**Problem statement**. All that is wanted is the lines from the first line of the listing below through the line containing "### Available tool", written out exactly with pictures left out.

**Data section**.
--------------------------------------------------

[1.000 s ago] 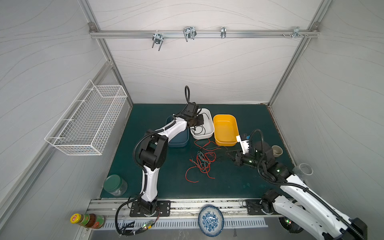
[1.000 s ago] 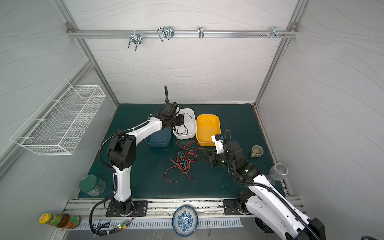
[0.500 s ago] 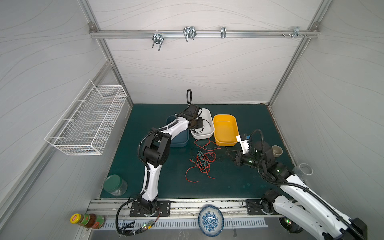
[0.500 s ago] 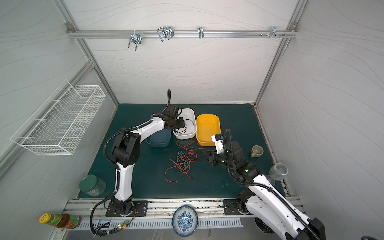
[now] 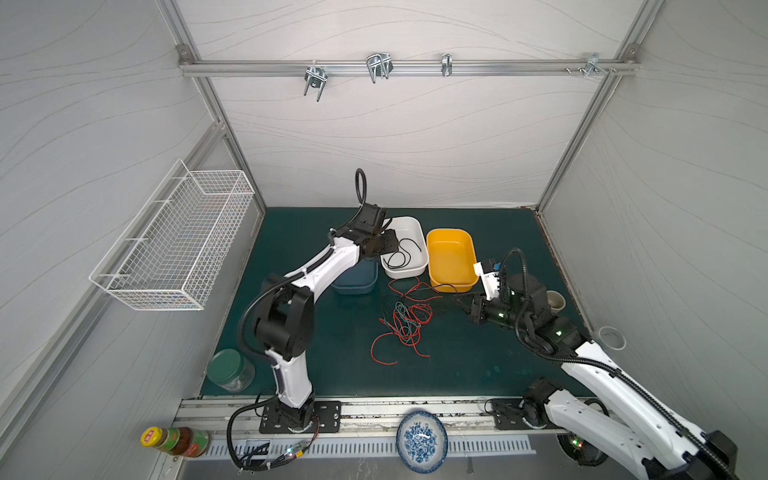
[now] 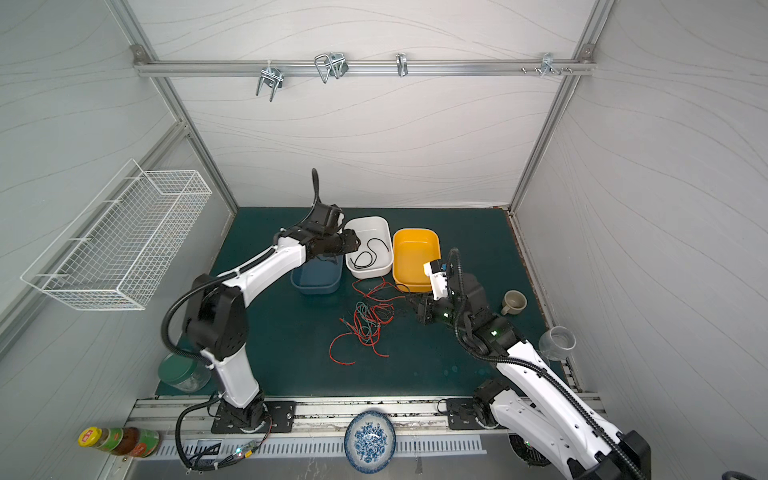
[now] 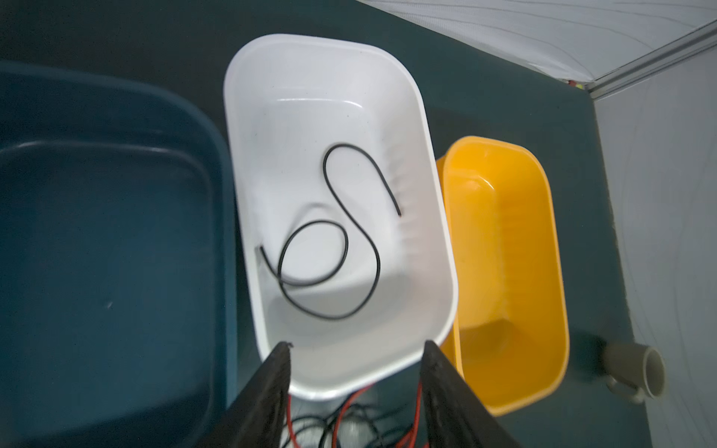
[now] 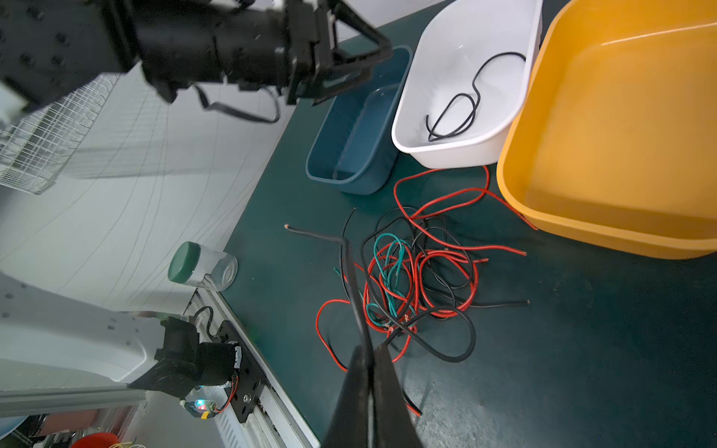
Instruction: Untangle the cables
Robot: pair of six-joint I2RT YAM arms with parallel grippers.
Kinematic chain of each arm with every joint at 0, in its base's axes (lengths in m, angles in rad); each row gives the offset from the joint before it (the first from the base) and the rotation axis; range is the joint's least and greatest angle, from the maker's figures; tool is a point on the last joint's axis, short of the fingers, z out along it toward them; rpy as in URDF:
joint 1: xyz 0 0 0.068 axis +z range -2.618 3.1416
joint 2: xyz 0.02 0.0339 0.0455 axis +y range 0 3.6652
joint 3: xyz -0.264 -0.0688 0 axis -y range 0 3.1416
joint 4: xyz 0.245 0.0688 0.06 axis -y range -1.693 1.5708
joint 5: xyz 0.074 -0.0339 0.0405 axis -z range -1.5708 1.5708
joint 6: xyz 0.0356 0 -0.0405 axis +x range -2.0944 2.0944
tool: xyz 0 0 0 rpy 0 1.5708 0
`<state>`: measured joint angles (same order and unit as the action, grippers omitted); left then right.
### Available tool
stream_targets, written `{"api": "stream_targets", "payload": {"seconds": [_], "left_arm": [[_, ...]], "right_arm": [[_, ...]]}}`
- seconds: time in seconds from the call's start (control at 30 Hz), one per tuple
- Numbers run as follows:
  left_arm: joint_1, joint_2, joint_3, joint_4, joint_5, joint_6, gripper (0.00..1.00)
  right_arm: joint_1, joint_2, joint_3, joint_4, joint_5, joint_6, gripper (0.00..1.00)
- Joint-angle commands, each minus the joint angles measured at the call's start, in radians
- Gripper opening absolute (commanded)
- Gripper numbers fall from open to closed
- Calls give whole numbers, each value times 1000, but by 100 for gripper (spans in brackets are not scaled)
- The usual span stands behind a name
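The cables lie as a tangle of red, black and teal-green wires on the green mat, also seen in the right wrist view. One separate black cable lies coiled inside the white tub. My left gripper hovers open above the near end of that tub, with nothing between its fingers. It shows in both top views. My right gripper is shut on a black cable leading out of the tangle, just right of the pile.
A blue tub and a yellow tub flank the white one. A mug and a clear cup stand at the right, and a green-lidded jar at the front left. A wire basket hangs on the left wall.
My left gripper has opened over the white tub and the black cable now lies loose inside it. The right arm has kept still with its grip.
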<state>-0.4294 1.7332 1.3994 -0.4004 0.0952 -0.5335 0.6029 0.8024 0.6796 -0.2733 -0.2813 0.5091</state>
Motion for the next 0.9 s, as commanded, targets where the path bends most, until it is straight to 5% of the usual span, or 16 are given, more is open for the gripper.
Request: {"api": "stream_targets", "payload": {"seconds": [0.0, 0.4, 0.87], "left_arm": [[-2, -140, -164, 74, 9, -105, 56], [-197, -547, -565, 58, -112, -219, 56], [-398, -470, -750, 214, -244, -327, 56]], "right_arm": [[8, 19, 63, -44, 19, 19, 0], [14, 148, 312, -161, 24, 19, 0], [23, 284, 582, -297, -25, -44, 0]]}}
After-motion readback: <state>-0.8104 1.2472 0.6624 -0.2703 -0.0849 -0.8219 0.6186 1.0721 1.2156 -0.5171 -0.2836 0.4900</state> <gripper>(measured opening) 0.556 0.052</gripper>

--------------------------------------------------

**Written answer**.
[1.000 s ago] 
[1.000 s ago] 
[0.500 s ago] 
[0.500 s ago] 
[now] 
[now] 
[now] 
[now] 
Instruction: Untangle the cables
Robot: pair of six-joint I2RT YAM arms with parallel grippers.
Kinematic chain of each arm with every joint at 0, in its base's axes (lengths in m, angles in rad); each row gives the offset from the joint before it (the first from the base) and the rotation axis; range is the joint's least and greatest angle, from the maker's figures; tool is a point on the last joint's axis, short of the fingers, z out along it toward them; rpy as in URDF:
joint 1: xyz 0 0 0.068 axis +z range -2.618 3.1416
joint 2: xyz 0.02 0.0339 0.0455 axis +y range 0 3.6652
joint 3: xyz -0.264 -0.0688 0 axis -y range 0 3.1416
joint 4: xyz 0.245 0.0688 0.06 axis -y range -1.693 1.5708
joint 5: xyz 0.074 -0.0339 0.0405 axis -z range -1.5708 1.5708
joint 6: xyz 0.0356 0 -0.0405 axis +x range -2.0944 2.0944
tool: xyz 0 0 0 rpy 0 1.5708 0
`<state>`: measured joint angles (same order and unit as the action, grippers omitted); left then right.
### Available tool

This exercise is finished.